## Work task
Make an exact transcript of the lines in the data below, starting with the one containing "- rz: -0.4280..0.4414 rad" and going on through the one containing "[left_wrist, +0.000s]", with both included and the pictures left out.
[Dataset entries — start]
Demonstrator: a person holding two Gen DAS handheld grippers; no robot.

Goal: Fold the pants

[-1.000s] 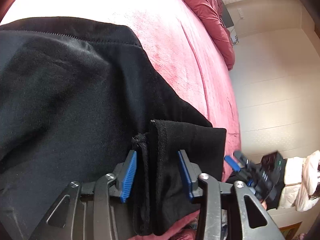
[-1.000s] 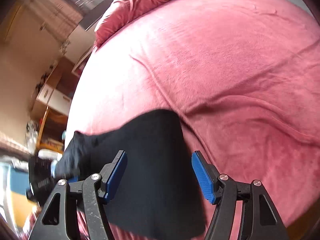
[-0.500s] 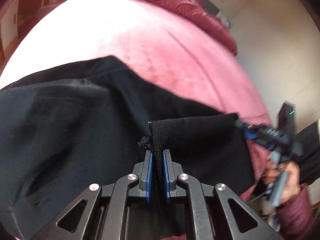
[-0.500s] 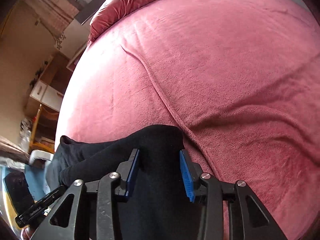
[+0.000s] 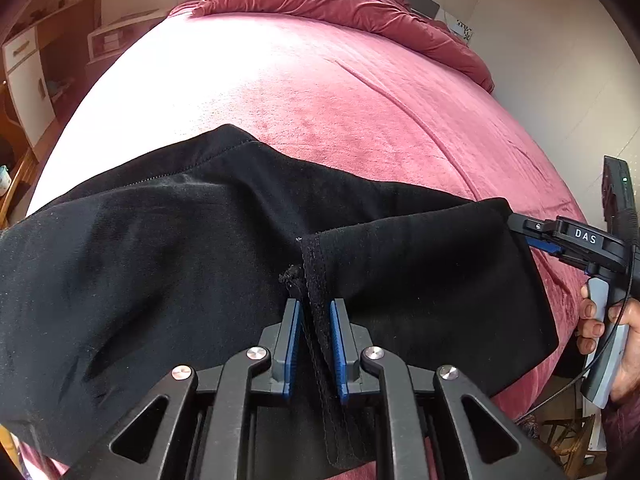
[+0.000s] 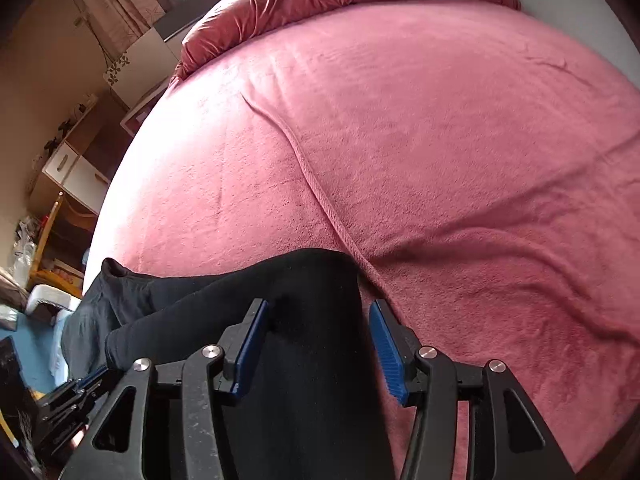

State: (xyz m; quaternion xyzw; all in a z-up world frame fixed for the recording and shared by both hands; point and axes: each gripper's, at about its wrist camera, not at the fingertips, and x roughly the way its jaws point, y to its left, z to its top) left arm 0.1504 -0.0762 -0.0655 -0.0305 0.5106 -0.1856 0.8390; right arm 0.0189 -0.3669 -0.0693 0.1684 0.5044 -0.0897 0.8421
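Observation:
Black pants lie across the near part of a pink bed. My left gripper is shut on a folded hem edge of the pants at the near middle. My right gripper has its blue pads around a fold of the black pants, with a gap on the right pad's side. The right gripper also shows in the left wrist view, at the pants' right corner, held by a hand.
A bunched pink duvet lies at the head of the bed. A raised crease runs across the blanket. White drawers and shelves stand left of the bed. The bed's near edge drops off below the grippers.
Both grippers closed from wide open onto the pants; the left shut fully, then eased a little. The right opened wider again than half a second ago. Both views tilted up toward the bed's head.

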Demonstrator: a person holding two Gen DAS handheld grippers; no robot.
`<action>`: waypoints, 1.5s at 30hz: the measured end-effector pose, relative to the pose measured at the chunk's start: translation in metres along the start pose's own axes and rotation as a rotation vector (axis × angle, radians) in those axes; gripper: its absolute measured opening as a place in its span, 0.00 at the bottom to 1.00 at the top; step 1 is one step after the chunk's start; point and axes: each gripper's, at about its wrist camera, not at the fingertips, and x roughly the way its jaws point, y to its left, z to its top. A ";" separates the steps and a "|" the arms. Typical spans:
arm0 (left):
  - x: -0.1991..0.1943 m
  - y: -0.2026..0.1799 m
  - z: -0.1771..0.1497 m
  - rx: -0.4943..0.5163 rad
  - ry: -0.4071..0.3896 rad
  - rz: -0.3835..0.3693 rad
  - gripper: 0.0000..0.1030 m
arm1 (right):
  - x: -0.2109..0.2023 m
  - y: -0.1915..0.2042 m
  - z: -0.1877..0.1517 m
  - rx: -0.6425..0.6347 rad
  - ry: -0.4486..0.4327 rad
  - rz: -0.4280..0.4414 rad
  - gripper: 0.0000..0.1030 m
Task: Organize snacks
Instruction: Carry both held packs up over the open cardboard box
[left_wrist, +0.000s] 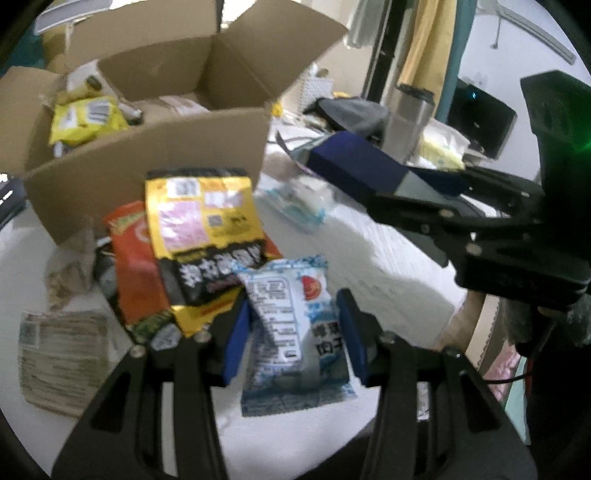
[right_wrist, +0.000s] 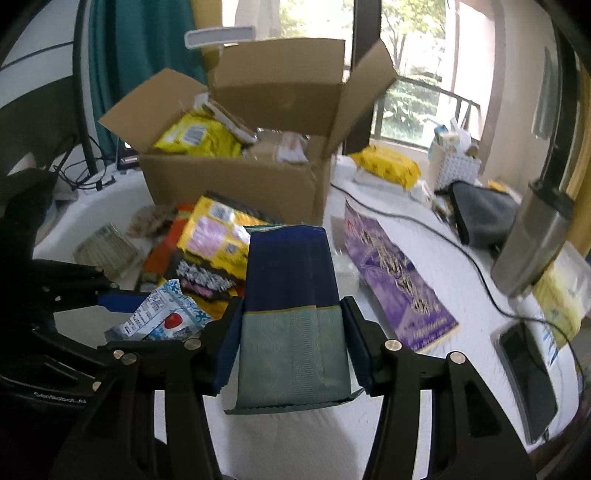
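Beyond both claws, the open box (right_wrist: 236, 184) sits far; my right claw (right_wrist: 291, 347) grips a blue packet (right_wrist: 291, 295) lengthwise, my left claw (left_wrist: 291, 332) a white pouch (left_wrist: 284, 325).

We see daylight pouring in through the window (right_wrist: 417, 74) behind the cardboard box (right_wrist: 236, 177) in the right wrist view, washed out to white glare at the top. The left wrist view is dimmer and cooler, with soft shadows on the white bench (left_wrist: 388, 266). Both pictures are smeared by motion blur, so packet print is unreadable. Fisheye bending curves straight lines near the edges, and black corners ring each frame. A green glow (left_wrist: 576, 147) tints one dark edge.
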 end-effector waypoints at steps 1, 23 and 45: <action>-0.002 0.002 0.001 -0.005 -0.007 0.003 0.46 | 0.000 0.002 0.004 -0.004 -0.006 0.003 0.53; -0.046 0.074 0.054 -0.143 -0.198 0.108 0.46 | 0.021 0.025 0.097 -0.073 -0.154 0.087 0.53; -0.013 0.123 0.156 -0.161 -0.269 0.088 0.46 | 0.093 -0.002 0.177 0.044 -0.200 0.029 0.53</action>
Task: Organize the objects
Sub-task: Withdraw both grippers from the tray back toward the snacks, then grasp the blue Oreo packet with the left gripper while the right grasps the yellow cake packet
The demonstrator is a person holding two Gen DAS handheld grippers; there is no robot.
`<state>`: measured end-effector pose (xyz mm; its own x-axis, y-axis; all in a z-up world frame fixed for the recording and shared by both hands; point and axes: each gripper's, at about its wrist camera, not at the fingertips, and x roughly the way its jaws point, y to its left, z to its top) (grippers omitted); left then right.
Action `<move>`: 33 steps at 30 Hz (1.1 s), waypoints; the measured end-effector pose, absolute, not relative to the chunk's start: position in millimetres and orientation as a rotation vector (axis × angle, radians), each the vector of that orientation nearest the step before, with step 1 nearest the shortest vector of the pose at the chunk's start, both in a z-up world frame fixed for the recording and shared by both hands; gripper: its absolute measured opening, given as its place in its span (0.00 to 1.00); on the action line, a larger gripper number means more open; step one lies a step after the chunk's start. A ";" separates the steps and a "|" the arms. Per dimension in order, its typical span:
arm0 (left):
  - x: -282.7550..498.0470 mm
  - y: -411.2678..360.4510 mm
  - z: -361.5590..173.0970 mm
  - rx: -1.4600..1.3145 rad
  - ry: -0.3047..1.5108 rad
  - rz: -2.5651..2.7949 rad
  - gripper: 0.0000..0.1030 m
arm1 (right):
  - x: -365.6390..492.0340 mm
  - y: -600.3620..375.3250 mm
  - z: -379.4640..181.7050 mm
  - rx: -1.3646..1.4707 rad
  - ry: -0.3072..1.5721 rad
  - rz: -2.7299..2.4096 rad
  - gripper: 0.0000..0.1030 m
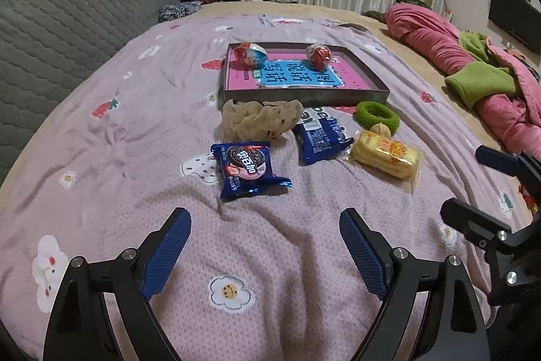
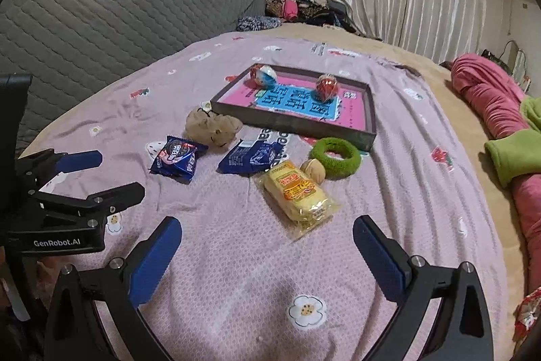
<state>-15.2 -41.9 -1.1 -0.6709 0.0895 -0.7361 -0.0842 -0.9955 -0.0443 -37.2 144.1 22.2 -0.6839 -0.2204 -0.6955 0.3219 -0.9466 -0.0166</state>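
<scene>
The yellow snack pack (image 2: pixel 297 195) lies on the bed, just ahead of the right hand-held gripper (image 2: pixel 267 234); both hand-held grippers are open and empty.

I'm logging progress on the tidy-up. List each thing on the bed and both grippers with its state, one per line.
tray: open-topped, holds two things
blue egg: in tray
red egg: in tray
Oreo pack: sealed, on blanket, outside tray
dark blue pack: on blanket, printed back up
yellow wafer pack: sealed, outside tray
green scrunchie: outside tray
beige scrunchie: crumpled against tray
left gripper: fingers open, empty
right gripper: fingers open, empty
</scene>
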 end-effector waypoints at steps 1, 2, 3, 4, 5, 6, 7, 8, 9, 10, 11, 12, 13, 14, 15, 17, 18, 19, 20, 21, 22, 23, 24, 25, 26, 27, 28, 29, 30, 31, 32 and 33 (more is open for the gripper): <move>-18.0 -42.2 -2.6 -1.227 -0.011 2.786 0.88 | -39.3 144.5 20.4 1.064 0.194 -2.629 0.99; -21.6 -42.1 -4.4 -1.223 -0.007 2.787 0.88 | -41.6 144.7 18.5 1.064 0.193 -2.626 0.99; -23.9 -42.3 -5.5 -1.226 -0.003 2.792 0.88 | -44.4 145.4 16.8 1.062 0.193 -2.630 0.99; -27.4 -42.1 -7.6 -1.230 -0.004 2.792 0.88 | -47.0 146.3 14.7 1.065 0.193 -2.633 0.99; -30.5 -41.9 -9.4 -1.236 -0.007 2.789 0.88 | -49.9 147.1 12.4 1.071 0.194 -2.632 0.99; -33.6 -41.5 -11.1 -1.242 -0.011 2.786 0.88 | -54.0 148.2 9.5 1.074 0.193 -2.633 0.99; -38.1 -40.4 -13.5 -1.248 -0.010 2.785 0.88 | -57.1 149.2 7.3 1.079 0.195 -2.636 0.99; -40.6 -39.6 -14.6 -1.254 -0.005 2.785 0.88 | -60.9 149.6 4.8 1.089 0.199 -2.635 0.99; -43.9 -38.2 -16.4 -1.257 0.004 2.786 0.88 | -65.5 150.3 2.1 1.097 0.202 -2.634 0.99; -47.4 -36.3 -18.5 -1.264 0.016 2.786 0.88 | -68.8 150.7 0.1 1.102 0.201 -2.632 0.99; -49.8 -36.1 -20.1 -1.273 0.021 2.784 0.88 | -72.0 150.5 -2.5 1.114 0.200 -2.627 0.99; -53.5 -35.2 -22.1 -1.280 0.023 2.780 0.88 | -76.5 150.4 -5.5 1.125 0.201 -2.625 0.99; -56.0 -34.6 -23.6 -1.285 0.024 2.776 0.88 | -79.5 150.0 -7.3 1.134 0.203 -2.622 0.99; -59.3 -34.1 -25.2 -1.291 0.024 2.774 0.88 | -82.7 149.7 -8.9 1.142 0.204 -2.620 0.99; -62.4 -34.0 -26.8 -1.297 0.023 2.772 0.88 | -85.8 149.6 -10.2 1.142 0.205 -2.617 0.99; -69.6 -34.0 -29.2 -1.309 0.007 2.760 0.88 | -92.1 149.4 -13.8 1.162 0.205 -2.614 0.99; -73.5 -33.7 -30.3 -1.315 0.009 2.757 0.88 | -94.8 149.3 -15.2 1.168 0.202 -2.611 0.99; -77.3 -33.1 -31.3 -1.320 0.012 2.757 0.88 | -99.0 149.6 -17.6 1.179 0.197 -2.606 0.99; -80.9 -32.7 -32.6 -1.324 0.014 2.755 0.88 | -100.9 149.5 -18.8 1.182 0.198 -2.607 0.99; -84.5 -32.6 -33.9 -1.329 0.013 2.753 0.88 | -104.4 149.3 -21.2 1.191 0.203 -2.606 0.99; -87.7 -32.5 -34.9 -1.331 0.011 2.752 0.88 | -107.0 149.0 -22.8 1.201 0.206 -2.608 0.99; -91.9 -32.0 -35.9 -1.332 0.013 2.754 0.88 | -109.2 148.6 -24.0 1.203 0.206 -2.610 0.99; -94.2 -32.5 -36.3 -1.335 0.012 2.757 0.88 | -112.5 148.4 -25.7 1.206 0.195 -2.600 0.99; -96.7 -32.9 -36.9 -1.334 0.006 2.761 0.88 | -115.2 148.4 -26.8 1.211 0.186 -2.597 0.99; -99.7 -33.6 -38.3 -1.338 0.003 2.763 0.88 | -117.4 149.0 -27.7 1.212 0.180 -2.598 0.99; -103.1 -34.4 -40.2 -1.348 0.000 2.763 0.88 | -121.0 149.8 -29.1 1.220 0.170 -2.595 0.99; -104.4 -35.5 -41.5 -1.351 -0.004 2.762 0.88 | -122.7 150.3 -30.0 1.226 0.164 -2.598 0.99; -107.1 -36.3 -43.2 -1.355 -0.006 2.763 0.88 | -124.1 150.1 -30.3 1.224 0.157 -2.597 0.98; -110.4 -37.4 -45.7 -1.367 -0.012 2.761 0.88 | -126.3 149.9 -31.5 1.229 0.146 -2.585 0.97; -112.1 -38.3 -47.1 -1.374 -0.018 2.759 0.88 | -127.8 149.8 -32.4 1.230 0.148 -2.593 0.96; -113.8 -39.4 -48.6 -1.377 -0.026 2.757 0.88 | -129.5 149.8 -33.4 1.231 0.152 -2.593 0.92; -115.2 -40.5 -50.2 -1.380 -0.029 2.757 0.88 | -131.6 149.7 -34.8 1.243 0.147 -2.588 0.90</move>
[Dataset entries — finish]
## Answer to this problem
  - rz: -0.4280..0.4414 rad
  - gripper: 0.0000..0.1030 m
Task: Organize snacks
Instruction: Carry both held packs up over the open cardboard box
[left_wrist, +0.000s] 

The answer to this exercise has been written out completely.